Qwen2.5-1.5B: Scaling the Atlas

Bilawal Riaz
Mechanistic Interpretability Atlas
2026
TL;DR — 9 causal experiments on a 1.5B-parameter transformer (3× the 0.5B study) reveal that the universal routing hub migrates from L2 to L26 (from 8% to 93% depth), specialist attention heads emerge (max head KL 1.02, 22× stronger than 0.5B), MLP effects weaken 3× (despite 3× more parameters), steering collapses 70× (best boost 0.003 vs 0.213), and skill knockout selectivity drops ~48,000× (from 11,654× to 0.24×). Cross-model transfer shifts to L25–L27 but maintains its proportional depth invariant (final ~10%). Naive layer skipping remains fatal — but one mid-skip config shows the first hint of redundancy (10% top-5 overlap).
⚙️
Model & scope: Qwen2.5-1.5B · 28 transformer layers · 12 attention heads (GQA) · d_model=1536 · vocab 151,936 · ~1.54B params · bf16 on RTX 2070 Super (8GB). 9 experiments · 8 task families · LoRA training with gradient checkpointing (batch_size=1, loss 0.0098). Same causal-intervention methodology as the 0.5B study for direct comparability.
Abstract

We present a mechanistic interpretability atlas of Qwen2.5-1.5B, a 1.5B-parameter transformer — a 3× scale-up from our prior 0.5B study. Using the same causal intervention suite (layer ablation, MLP ablation, head ablation, steering vectors, LoRA training perturbation, cross-model activation transfer, skill knockout, and adapter ablation), we map how this larger model processes information across 8 task families. We find that the universal routing hub shifts from L2 (at 0.5B) to L26 (mean ablation KL 13.70), that individual attention heads become 22× more impactful (max head KL 1.02 vs 0.046), that steering becomes 70× weaker (best boost 0.003 vs 0.213), and that skill knockout selectivity collapses from 11,654× to 0.24×. Cross-model patching shifts monotonically from L21–L23 to L25–L27. MLP ablation is 3× weaker despite 3× more parameters. All layer-skipping configurations remain fatal (0% top-5 overlap except one mid-skip at 10%), and early exit at any layer fails.

Key Findings
The six headline results, each with its confidence level and evidence.

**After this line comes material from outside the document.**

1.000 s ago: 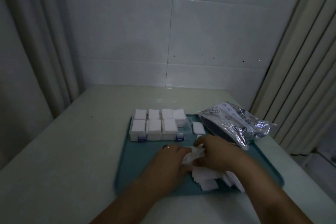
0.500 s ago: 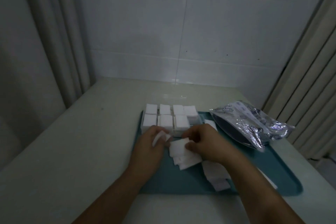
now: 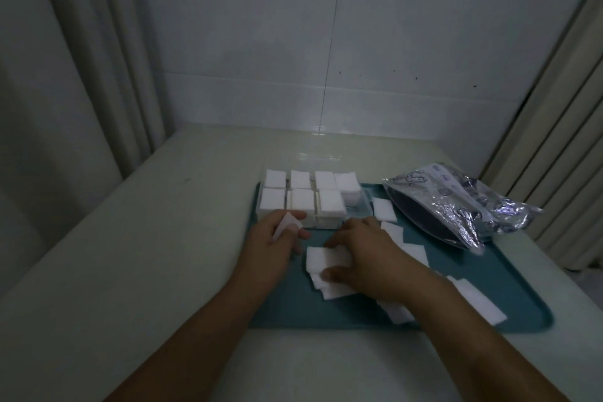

L26 is the universal hub — migrated from L2High

Layer-level ablation · 8 task families · 28 layers
Zero-ablating Layer 26 causes the largest mean KL (13.70 nats) across all families. The hub shifts from L2 (8% depth at 0.5B) to L26 (93% depth at 1.5B). Secondary hubs: L6 (13.28), L14 (13.01) — the hub role is now distributed across three layers, not singular.

Specialist attention heads emergeMedium

Head ablation · 6 families · 12 heads × 28 layers
Max single-head KL is 1.02 (arithmetic L0 H3) — 22× stronger than 0.5B's 0.046. L0 H3 appears across arithmetic, code syntax, and copying, a potential cross-task specialist. At 0.5B, heads were fully distributed (200× smaller than layer effects); at 1.5B, the gap closes to 13×.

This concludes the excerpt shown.